Using GET parameters even if the request was not GET

Question

Using GET parameters even if the request was not GET

malteschmitz opened this issue 6 years ago · 3 comments

The LinkRenderer for ActionView merges existing GET params into the parameters for a link using the protected method merge_get_params which checks if the request is a GET requests and then takes all params from the request:

def merge_get_params(url_params)
  if @template.respond_to? :request and @template.request and @template.request.get?
    symbolized_update(url_params, @template.params, GET_PARAMS_BLACKLIST)
  end
  url_params
end

This works well if the request is a GET request, but in case of a non-GET request with GET parameters this fails and completely ignores the GET parameters.

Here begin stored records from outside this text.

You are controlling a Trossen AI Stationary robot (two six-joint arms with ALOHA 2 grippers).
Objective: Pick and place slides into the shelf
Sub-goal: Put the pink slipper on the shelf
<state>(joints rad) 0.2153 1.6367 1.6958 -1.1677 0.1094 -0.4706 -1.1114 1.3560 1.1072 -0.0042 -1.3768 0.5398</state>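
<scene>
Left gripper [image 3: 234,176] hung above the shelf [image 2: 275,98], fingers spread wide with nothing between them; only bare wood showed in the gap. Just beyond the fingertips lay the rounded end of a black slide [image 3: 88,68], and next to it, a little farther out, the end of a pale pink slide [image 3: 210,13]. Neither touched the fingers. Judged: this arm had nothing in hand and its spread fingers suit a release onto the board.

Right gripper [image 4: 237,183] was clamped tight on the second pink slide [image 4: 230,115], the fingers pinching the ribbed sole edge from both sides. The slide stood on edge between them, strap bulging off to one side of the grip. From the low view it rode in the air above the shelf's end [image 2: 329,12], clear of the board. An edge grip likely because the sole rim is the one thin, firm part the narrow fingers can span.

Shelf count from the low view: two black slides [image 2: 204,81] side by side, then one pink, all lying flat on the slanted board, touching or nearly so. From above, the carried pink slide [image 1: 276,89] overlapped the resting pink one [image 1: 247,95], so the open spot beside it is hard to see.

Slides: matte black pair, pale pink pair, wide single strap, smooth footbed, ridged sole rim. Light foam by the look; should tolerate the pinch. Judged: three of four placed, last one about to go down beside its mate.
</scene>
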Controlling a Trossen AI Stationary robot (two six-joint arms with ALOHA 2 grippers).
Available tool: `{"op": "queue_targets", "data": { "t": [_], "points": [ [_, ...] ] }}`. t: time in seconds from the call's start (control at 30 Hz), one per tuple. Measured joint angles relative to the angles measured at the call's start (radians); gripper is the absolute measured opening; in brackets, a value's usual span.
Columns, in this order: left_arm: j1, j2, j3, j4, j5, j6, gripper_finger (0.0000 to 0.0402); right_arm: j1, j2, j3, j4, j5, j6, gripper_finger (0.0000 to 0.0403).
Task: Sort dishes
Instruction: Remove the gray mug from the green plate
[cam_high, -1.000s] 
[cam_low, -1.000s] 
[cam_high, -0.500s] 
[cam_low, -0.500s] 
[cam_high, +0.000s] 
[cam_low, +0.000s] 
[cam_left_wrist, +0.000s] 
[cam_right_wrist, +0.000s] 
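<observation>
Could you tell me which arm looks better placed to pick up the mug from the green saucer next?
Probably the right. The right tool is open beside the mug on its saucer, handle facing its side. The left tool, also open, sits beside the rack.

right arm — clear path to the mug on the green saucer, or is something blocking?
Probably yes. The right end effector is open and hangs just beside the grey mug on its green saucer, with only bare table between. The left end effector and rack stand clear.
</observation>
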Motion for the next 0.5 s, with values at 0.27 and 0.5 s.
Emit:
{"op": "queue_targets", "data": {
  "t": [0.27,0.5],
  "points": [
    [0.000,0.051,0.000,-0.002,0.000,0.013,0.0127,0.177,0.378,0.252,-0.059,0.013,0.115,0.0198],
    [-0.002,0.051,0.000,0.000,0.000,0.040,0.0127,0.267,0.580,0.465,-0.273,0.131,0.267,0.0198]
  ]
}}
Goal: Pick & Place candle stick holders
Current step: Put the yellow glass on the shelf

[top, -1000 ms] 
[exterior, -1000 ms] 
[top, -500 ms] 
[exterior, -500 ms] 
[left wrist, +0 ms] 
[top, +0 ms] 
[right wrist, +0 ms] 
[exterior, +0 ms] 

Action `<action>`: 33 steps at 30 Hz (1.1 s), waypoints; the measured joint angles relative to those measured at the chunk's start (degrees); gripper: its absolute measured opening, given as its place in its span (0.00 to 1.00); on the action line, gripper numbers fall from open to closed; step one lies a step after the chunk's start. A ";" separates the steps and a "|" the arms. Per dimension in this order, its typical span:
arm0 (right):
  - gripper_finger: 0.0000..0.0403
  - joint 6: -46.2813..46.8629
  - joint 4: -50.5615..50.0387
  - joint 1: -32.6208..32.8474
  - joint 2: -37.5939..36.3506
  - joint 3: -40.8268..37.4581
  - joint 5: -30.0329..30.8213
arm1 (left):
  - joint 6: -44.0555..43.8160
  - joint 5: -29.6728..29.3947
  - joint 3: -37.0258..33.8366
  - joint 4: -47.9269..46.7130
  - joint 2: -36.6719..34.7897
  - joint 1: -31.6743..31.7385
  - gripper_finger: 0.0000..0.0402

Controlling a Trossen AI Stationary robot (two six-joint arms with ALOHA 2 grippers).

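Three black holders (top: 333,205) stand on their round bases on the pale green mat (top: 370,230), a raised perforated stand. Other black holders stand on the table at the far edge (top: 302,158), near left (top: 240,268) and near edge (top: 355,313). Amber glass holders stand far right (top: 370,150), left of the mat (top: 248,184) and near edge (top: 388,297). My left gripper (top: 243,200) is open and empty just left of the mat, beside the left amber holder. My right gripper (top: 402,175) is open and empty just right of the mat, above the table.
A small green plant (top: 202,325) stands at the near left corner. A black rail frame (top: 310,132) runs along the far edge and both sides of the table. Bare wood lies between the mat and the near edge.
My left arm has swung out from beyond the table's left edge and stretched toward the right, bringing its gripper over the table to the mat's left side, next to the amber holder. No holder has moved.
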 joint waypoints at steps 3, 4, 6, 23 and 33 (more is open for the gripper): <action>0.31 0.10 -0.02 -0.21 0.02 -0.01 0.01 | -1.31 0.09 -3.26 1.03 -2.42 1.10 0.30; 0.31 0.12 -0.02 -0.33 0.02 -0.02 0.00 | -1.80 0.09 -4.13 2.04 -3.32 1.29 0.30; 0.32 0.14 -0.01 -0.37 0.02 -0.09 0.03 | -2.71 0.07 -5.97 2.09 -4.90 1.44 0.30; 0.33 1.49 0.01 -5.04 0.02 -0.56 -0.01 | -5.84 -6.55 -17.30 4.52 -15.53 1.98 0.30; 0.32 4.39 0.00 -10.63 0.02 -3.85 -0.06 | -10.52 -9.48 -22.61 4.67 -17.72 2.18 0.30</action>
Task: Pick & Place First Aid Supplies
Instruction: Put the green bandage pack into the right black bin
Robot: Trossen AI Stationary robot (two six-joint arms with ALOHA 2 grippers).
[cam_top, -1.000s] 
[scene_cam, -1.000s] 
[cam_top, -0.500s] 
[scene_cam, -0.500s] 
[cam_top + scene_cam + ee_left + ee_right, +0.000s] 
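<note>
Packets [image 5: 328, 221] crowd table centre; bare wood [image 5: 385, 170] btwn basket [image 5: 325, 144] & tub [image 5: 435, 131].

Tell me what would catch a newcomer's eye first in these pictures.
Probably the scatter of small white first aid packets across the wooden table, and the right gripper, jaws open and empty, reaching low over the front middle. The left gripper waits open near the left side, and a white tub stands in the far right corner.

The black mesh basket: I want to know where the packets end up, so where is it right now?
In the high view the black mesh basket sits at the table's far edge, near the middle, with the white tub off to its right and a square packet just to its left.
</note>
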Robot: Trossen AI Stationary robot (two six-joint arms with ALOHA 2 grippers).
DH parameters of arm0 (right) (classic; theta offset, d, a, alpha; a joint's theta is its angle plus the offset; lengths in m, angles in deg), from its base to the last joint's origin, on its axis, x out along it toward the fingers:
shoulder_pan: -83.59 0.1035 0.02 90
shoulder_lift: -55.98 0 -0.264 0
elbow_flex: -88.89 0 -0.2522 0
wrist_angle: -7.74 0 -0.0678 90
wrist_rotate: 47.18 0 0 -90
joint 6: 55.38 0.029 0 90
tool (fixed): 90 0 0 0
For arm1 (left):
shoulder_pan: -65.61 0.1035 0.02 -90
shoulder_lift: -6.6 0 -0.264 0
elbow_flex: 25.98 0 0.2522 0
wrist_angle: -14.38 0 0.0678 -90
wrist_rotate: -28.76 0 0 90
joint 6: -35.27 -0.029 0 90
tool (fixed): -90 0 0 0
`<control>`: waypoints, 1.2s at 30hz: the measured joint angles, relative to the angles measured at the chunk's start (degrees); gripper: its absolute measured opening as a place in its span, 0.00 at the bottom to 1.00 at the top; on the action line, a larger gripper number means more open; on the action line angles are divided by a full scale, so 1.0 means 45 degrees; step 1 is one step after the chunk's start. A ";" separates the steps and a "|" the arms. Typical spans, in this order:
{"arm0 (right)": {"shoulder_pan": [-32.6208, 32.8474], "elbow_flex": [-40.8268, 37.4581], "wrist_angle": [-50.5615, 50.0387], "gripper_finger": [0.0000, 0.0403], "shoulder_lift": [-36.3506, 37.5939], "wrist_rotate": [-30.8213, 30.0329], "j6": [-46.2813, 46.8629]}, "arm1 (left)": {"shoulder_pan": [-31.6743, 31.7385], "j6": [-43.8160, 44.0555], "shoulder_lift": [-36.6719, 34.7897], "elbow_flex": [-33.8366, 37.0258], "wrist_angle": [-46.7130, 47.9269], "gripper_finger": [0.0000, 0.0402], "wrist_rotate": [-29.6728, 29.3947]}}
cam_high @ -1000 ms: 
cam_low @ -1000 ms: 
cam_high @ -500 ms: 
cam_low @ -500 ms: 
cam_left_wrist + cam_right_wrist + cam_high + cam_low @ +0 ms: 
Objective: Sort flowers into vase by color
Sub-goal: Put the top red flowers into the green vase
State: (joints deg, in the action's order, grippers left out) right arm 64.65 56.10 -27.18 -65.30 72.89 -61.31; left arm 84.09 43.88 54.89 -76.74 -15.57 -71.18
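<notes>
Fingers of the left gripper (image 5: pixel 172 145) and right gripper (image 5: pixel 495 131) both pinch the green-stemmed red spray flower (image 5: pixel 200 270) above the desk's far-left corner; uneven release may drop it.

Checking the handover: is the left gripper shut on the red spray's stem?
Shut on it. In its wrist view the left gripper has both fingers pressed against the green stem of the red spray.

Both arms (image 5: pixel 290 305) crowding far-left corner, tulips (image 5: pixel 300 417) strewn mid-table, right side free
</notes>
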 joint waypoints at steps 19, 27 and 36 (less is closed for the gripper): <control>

I suggest the following change which does not check the requests method, but instead considers only the query_parameters instead of all params:

def merge_get_params(url_params)
  if @template.respond_to? :request and @template.request
    symbolized_update(url_params, @template.request.query_parameters, GET_PARAMS_BLACKLIST)
  end
  url_params
end

Answer 1 · 2019-03-25T14:20:28.000Z

Thank you for the suggestion! That's not a bad idea. I just hope that @template.request.query_parameters is sufficiently equivalent to @template.params for GET requests so that this change doesn't cause any backwards-compatibility issues.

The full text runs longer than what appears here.